Dataset items:
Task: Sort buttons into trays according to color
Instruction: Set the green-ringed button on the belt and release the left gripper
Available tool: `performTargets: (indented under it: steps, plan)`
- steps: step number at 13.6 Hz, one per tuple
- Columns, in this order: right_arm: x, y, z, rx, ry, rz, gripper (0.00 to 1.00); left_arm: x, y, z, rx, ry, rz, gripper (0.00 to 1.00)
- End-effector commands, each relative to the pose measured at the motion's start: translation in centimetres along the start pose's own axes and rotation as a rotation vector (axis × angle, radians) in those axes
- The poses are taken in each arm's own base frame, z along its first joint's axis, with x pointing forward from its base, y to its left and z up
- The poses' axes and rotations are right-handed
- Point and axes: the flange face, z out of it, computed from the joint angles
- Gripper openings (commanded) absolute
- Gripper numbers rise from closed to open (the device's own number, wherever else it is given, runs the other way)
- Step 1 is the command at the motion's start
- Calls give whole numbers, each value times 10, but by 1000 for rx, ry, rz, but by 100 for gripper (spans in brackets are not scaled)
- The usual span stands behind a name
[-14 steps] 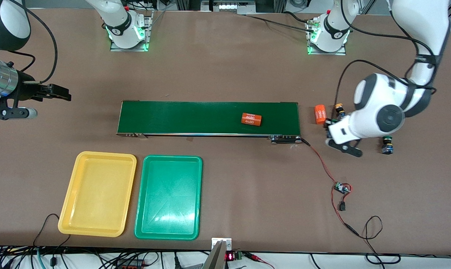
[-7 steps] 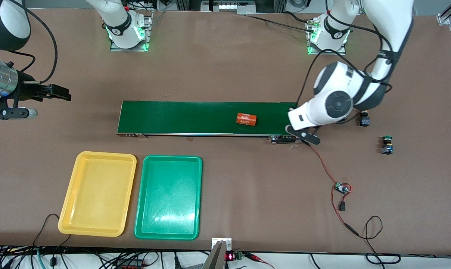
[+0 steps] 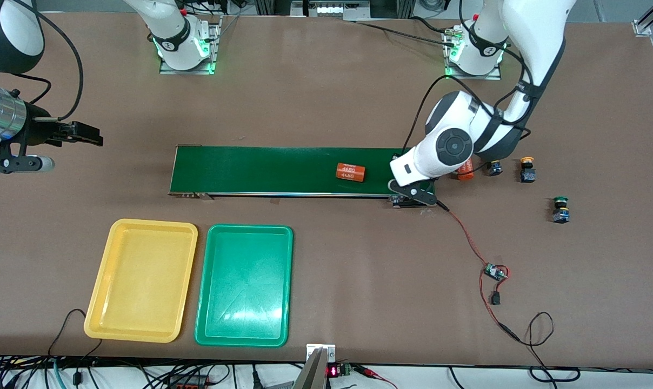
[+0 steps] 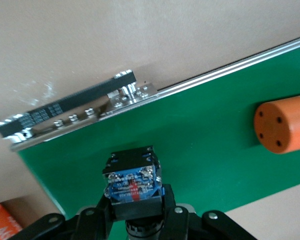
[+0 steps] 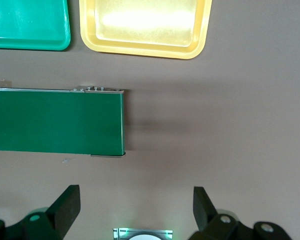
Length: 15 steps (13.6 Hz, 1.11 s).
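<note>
While the right gripper (image 5: 135, 207) is waiting spread wide, the left gripper (image 4: 135, 212) is clenching a button (image 4: 132, 182) over the conveyor belt (image 4: 200, 150)

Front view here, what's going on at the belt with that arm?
The left gripper is shut on a button and holds it over the conveyor belt at the left arm's end. An orange cylinder lies on the belt. Three more buttons sit on the table off that end. The yellow tray and green tray hold nothing. The right gripper waits open, up off the belt's other end.
</note>
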Motion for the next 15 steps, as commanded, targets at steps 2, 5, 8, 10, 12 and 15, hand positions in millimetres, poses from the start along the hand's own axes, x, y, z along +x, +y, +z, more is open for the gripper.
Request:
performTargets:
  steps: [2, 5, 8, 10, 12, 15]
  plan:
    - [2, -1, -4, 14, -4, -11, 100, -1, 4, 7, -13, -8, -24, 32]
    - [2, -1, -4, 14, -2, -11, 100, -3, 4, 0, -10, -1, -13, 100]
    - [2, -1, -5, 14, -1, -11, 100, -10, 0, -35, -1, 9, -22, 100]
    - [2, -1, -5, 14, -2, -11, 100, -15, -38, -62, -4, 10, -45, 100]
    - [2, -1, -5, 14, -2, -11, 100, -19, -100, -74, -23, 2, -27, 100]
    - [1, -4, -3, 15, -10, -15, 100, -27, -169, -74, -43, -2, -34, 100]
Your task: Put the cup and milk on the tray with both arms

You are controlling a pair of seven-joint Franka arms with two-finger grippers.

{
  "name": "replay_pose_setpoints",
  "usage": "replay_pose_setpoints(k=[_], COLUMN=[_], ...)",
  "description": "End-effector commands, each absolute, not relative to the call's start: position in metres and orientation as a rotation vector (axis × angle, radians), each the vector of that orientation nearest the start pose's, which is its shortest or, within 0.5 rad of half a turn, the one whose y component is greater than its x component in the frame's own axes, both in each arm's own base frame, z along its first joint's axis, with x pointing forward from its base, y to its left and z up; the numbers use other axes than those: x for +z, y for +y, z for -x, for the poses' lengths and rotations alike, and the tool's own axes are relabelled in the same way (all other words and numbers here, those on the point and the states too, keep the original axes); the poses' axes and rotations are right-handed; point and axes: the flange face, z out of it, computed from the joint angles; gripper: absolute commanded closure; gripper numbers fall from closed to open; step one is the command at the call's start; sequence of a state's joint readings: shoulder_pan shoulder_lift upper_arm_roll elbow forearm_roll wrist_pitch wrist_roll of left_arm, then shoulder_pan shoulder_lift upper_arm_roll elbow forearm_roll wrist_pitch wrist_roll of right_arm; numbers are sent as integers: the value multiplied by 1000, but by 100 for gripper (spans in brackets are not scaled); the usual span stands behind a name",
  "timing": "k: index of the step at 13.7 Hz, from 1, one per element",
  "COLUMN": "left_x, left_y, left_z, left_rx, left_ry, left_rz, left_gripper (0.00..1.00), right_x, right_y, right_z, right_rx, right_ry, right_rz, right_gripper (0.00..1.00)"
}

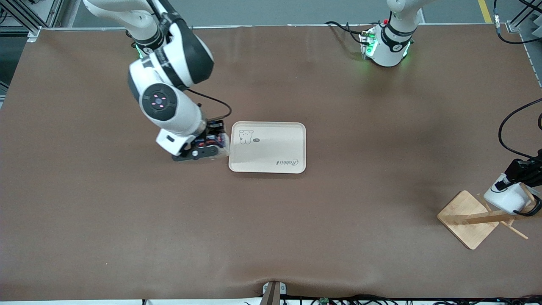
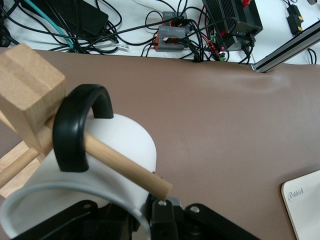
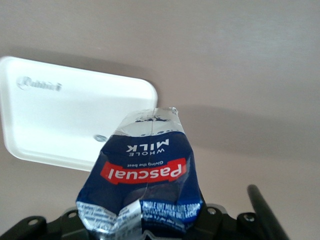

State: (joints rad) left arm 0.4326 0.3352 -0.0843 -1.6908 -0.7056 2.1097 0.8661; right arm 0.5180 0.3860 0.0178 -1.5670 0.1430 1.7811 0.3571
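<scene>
Gripping the milk (image 3: 142, 175), the right gripper (image 1: 207, 146) sits low beside the short edge of the tray (image 1: 271, 159) that faces the right arm's end of the table. Its fingers are closed on the dark blue carton, whose body looks squeezed and creased where it is held. In the front view the carton is almost hidden under the arm's wrist, apparently just outside the tray's rim.

At the left arm's end of the table, close to the edge, the left gripper (image 1: 523, 176) is at the cup (image 1: 506, 197). The white mug hangs by its black handle on a peg of the bamboo rack (image 1: 465, 218). Whether this gripper's fingers are closed on the mug's rim cannot be told.

The tray is bare, with the bear drawing and script word showing. Open brown table (image 1: 296, 237) surrounds it, and a wide stretch separates it from the rack.

The right wrist view alone shows the carton's red label and the words whole milk. The left wrist view alone shows the peg (image 2: 125, 167) running through the cup's handle, with a corner of the tray and cables at the table's edge.
</scene>
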Motion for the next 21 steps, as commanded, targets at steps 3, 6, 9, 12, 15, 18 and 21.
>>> replay_pose_setpoints(k=[3, 6, 9, 12, 15, 18, 21], left_x=[439, 447, 449, 448, 453, 462, 472], left_y=[188, 185, 181, 176, 173, 171, 167], left_z=[-640, -632, -622, -609, -601, -595, -586], left_rx=[-783, -755, -735, -711, -682, -613, -544], left_ry=[235, 260, 262, 257, 277, 255, 243], left_rz=[3521, 3506, 3513, 3521, 3543, 3561, 3572], left_gripper=[100, 100, 100, 100, 100, 100, 100], right_x=[366, 345, 339, 335, 330, 330, 345], right_y=[397, 410, 413, 407, 411, 407, 401], right_z=[-545, -539, -533, -536, -532, -534, -542], right_rx=[313, 323, 332, 343, 353, 359, 349], right_ry=[-205, -217, -248, -173, -76, -67, -66], right_rz=[3073, 3099, 3123, 3138, 3153, 3155, 3142], right_gripper=[100, 100, 100, 16, 0, 0, 0])
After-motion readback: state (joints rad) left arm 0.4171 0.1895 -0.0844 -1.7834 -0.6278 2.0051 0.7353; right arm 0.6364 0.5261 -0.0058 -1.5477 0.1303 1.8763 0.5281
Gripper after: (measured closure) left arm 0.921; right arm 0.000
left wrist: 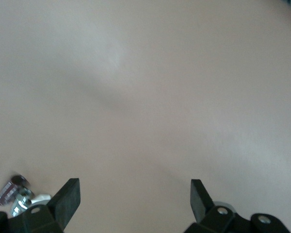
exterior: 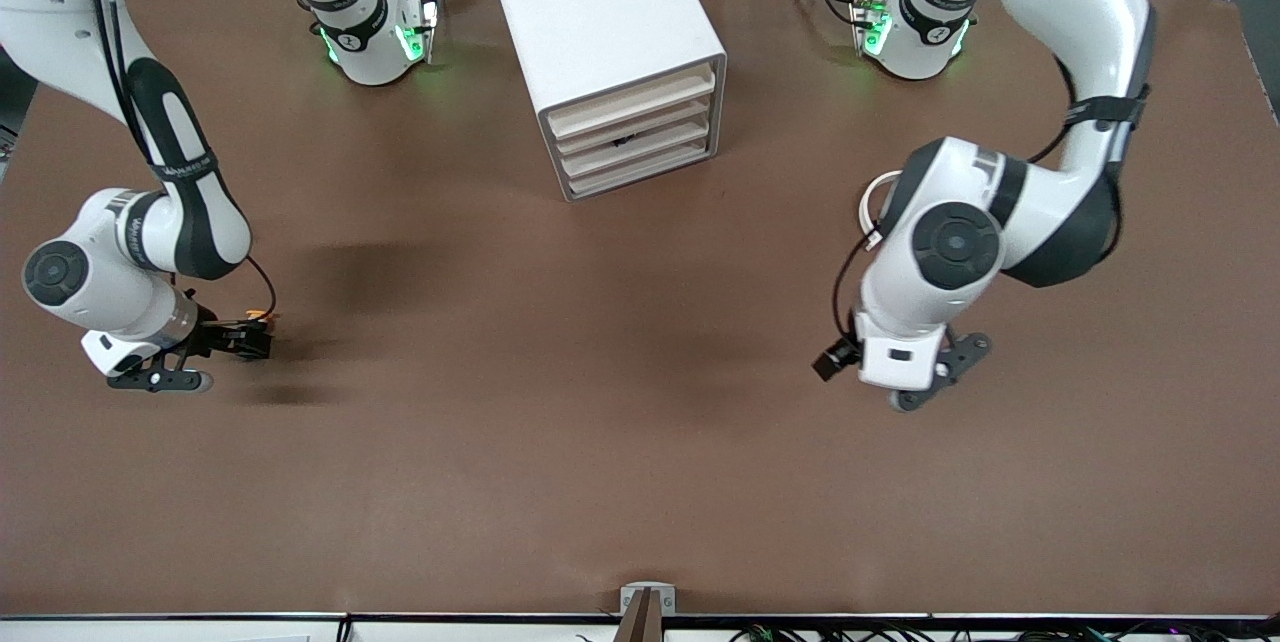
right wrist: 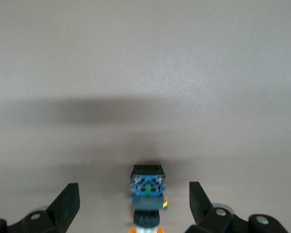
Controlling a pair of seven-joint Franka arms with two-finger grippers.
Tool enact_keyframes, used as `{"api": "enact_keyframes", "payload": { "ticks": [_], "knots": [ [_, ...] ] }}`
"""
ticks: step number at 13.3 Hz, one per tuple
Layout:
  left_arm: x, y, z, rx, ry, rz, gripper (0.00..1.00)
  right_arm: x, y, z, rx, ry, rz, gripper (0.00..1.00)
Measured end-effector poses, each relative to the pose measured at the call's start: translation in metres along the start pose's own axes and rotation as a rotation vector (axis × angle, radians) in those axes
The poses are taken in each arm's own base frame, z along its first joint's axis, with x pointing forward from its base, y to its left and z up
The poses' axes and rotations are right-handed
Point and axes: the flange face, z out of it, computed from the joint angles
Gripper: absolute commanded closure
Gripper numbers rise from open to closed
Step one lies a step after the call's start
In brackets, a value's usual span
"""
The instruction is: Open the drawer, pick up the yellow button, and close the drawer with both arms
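Observation:
The button (right wrist: pixel 148 193) lies on the brown table between the fingers of my right gripper (right wrist: pixel 134 196), blue base pointing away from the wrist and orange cap toward it. The fingers stand wide apart and do not touch it. In the front view the right gripper (exterior: pixel 243 338) is low at the right arm's end of the table, with the button (exterior: pixel 262 320) at its tips. My left gripper (left wrist: pixel 136 194) is open and empty over bare table; in the front view it (exterior: pixel 905 377) hangs at the left arm's end.
A white cabinet (exterior: pixel 605 42) with several drawers (exterior: pixel 635 137) stands at the middle of the table near the arms' bases, all drawer fronts pushed in. A small metal bracket (exterior: pixel 647 600) sits at the table's front edge.

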Motion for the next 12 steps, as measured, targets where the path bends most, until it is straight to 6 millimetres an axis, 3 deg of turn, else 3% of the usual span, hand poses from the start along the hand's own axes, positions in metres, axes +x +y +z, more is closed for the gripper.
{"api": "enact_keyframes", "payload": {
  "ticks": [6, 9, 12],
  "knots": [
    [0.076, -0.073, -0.062, -0.031, 0.068, 0.023, 0.00, 0.007, -0.025, -0.109, -0.001, -0.047, 0.017, 0.00],
    [0.086, -0.107, -0.095, 0.000, 0.067, 0.058, 0.00, -0.004, -0.053, -0.157, -0.005, -0.068, 0.049, 0.00],
    [0.079, -0.132, -0.132, 0.039, 0.055, 0.108, 0.00, -0.017, -0.074, -0.201, -0.007, -0.050, 0.047, 0.00]
  ]
}}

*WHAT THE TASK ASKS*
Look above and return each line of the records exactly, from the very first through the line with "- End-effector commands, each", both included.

*RESULT*
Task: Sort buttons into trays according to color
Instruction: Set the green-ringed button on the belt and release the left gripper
Available tool: `performTargets: (indented under it: steps, plan)`
- steps: step number at 13.6 Hz, one per tuple
- Columns, in this order: right_arm: x, y, z, rx, ry, rz, gripper (0.00 to 1.00); left_arm: x, y, z, rx, ry, rz, gripper (0.00 to 1.00)
- End-effector commands, each relative to the pose measured at the motion's start: translation in centimetres along the start pose's own axes and rotation as a rotation vector (axis × angle, radians) in those axes

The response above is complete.